- Data section:
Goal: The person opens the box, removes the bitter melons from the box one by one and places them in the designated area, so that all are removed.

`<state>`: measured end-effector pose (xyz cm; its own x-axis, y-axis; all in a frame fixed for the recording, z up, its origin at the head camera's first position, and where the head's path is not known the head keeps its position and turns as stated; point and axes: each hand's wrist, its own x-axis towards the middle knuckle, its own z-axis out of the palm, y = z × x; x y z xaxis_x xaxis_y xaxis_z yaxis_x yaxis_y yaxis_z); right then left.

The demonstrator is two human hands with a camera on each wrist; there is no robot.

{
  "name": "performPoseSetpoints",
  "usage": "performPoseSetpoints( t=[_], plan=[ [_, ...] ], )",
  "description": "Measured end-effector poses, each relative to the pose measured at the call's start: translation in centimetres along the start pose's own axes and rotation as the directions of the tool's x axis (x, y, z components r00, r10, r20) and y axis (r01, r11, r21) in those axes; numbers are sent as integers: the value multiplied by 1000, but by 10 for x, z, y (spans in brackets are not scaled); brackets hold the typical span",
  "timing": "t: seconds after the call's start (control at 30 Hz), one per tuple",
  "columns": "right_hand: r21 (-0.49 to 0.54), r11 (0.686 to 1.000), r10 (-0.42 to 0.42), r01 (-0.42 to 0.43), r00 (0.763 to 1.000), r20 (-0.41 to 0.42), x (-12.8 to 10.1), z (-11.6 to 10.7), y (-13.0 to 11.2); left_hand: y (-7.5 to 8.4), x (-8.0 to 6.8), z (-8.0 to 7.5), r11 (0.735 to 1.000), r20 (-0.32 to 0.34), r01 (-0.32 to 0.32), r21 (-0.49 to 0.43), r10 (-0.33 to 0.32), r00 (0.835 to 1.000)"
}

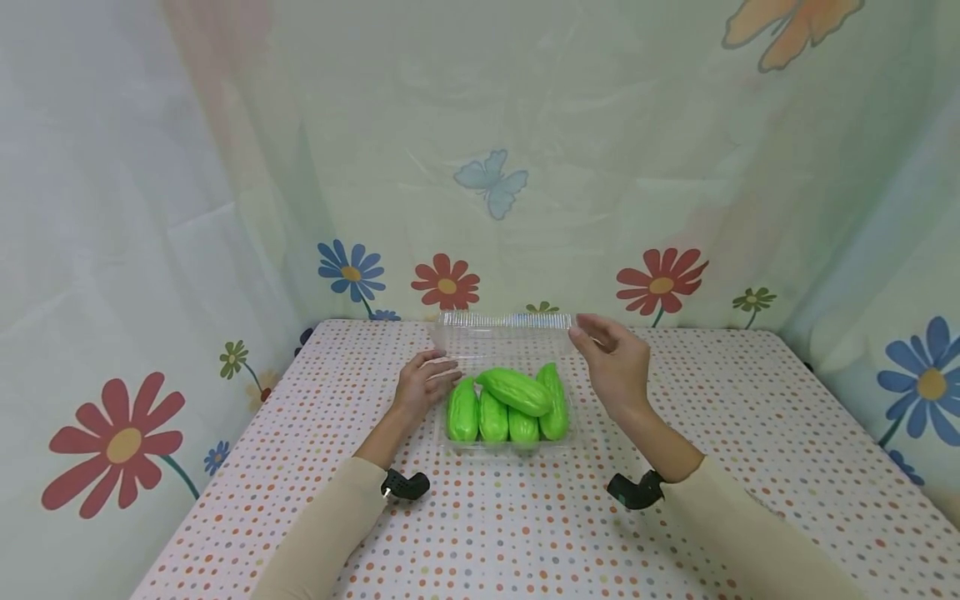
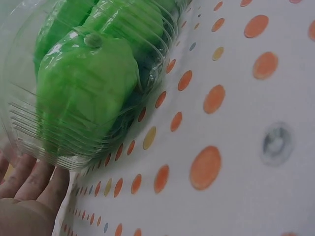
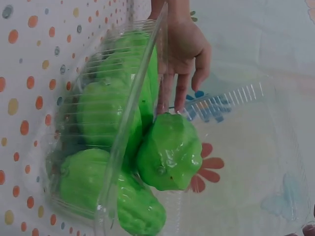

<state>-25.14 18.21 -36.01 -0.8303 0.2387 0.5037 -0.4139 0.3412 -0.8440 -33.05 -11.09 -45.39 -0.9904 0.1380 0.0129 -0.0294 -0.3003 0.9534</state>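
A clear plastic clamshell box (image 1: 513, 447) stands on the table with several glossy green toy-like vegetables in it, shaped like bitter melons. One vegetable (image 1: 516, 392) lies across the others. The hinged lid (image 1: 504, 338) is raised at the far side. My right hand (image 1: 618, 367) pinches the lid's right corner between thumb and fingers; only its fingertips (image 3: 309, 229) show in the right wrist view. At the box's left side is my left hand (image 1: 426, 387), its fingers (image 2: 35, 179) extended against or close beside the clear wall; exact contact cannot be told.
A dotted cloth covers the table (image 1: 487, 533). Behind it hangs a curtain (image 1: 585, 208) printed with flowers and butterflies, and more curtain closes off both sides. Black straps with small devices (image 1: 636, 492) sit at both wrists.
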Motion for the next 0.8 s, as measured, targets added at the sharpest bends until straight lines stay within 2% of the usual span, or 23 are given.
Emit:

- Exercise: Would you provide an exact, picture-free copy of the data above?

- Your solution:
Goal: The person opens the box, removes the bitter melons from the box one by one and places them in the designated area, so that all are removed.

`<state>`: measured end-effector pose (xyz cm; its own x-axis, y-axis; all in a frame fixed for the recording, z up, its origin at the head camera's first position, and where the head's path is not known the head keeps its position and turns as stated; point and axes: each hand's wrist, its own x-axis towards the middle knuckle, its own z-axis out of the palm, y = z × x; x y z xaxis_x xaxis_y xaxis_z yaxis_x yaxis_y yaxis_z); right then left.

The demonstrator is two human hands with a camera on each wrist; there is no robot.

{
  "name": "performPoseSetpoints",
  "usage": "performPoseSetpoints( t=[_], plan=[ [_, ...] ], )",
  "description": "Measured end-effector poses, each relative to the pose measured at the call's start: translation in centimetres along the start pose's own axes and rotation as the directions of the tool's x axis (x, y, z components r00, r10, r20) and y axis (r01, r11, r21) in those axes; numbers are sent as integers: the value multiplied by 1000, but by 10 for x, z, y (spans in brackets are not scaled); brackets hold the typical span",
  "timing": "t: seconds after the call's start (control at 30 Hz), one per tuple",
  "columns": "right_hand: r21 (-0.49 to 0.54), r11 (0.686 to 1.000), r10 (-0.42 to 0.42), r01 (-0.42 to 0.43), r00 (0.763 to 1.000), r20 (-0.41 to 0.42), x (-12.8 to 10.1), z (-11.6 to 10.7), y (-13.0 to 11.2); left_hand: y (-7.5 to 8.4), x (-8.0 to 6.8), z (-8.0 to 7.5), r11 (0.735 to 1.000), r20 (-0.32 to 0.34), r01 (-0.32 to 0.32), r21 (-0.49 to 0.43), r10 (-0.33 to 0.32), r00 (0.835 to 1.000)"
}


<state>-25.14 18.21 -36.01 -0.8303 0.2387 0.5037 -0.4139 0.3412 -0.8440 -33.05 -11.09 -45.39 -0.9904 0.1380 0.0129 -0.0294 -0.3003 0.9534</state>
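A clear plastic clamshell box (image 1: 513, 447) stands on the table with several glossy green toy-like vegetables in it, shaped like bitter melons. One vegetable (image 1: 516, 392) lies across the others. The hinged lid (image 1: 504, 338) is raised at the far side. My right hand (image 1: 618, 367) pinches the lid's right corner between thumb and fingers; only its fingertips (image 3: 309, 229) show in the right wrist view. At the box's left side is my left hand (image 1: 426, 387), its fingers (image 2: 35, 179) extended against or close beside the clear wall; exact contact cannot be told.
A dotted cloth covers the table (image 1: 487, 533). Behind it hangs a curtain (image 1: 585, 208) printed with flowers and butterflies, and more curtain closes off both sides. Black straps with small devices (image 1: 636, 492) sit at both wrists.
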Motion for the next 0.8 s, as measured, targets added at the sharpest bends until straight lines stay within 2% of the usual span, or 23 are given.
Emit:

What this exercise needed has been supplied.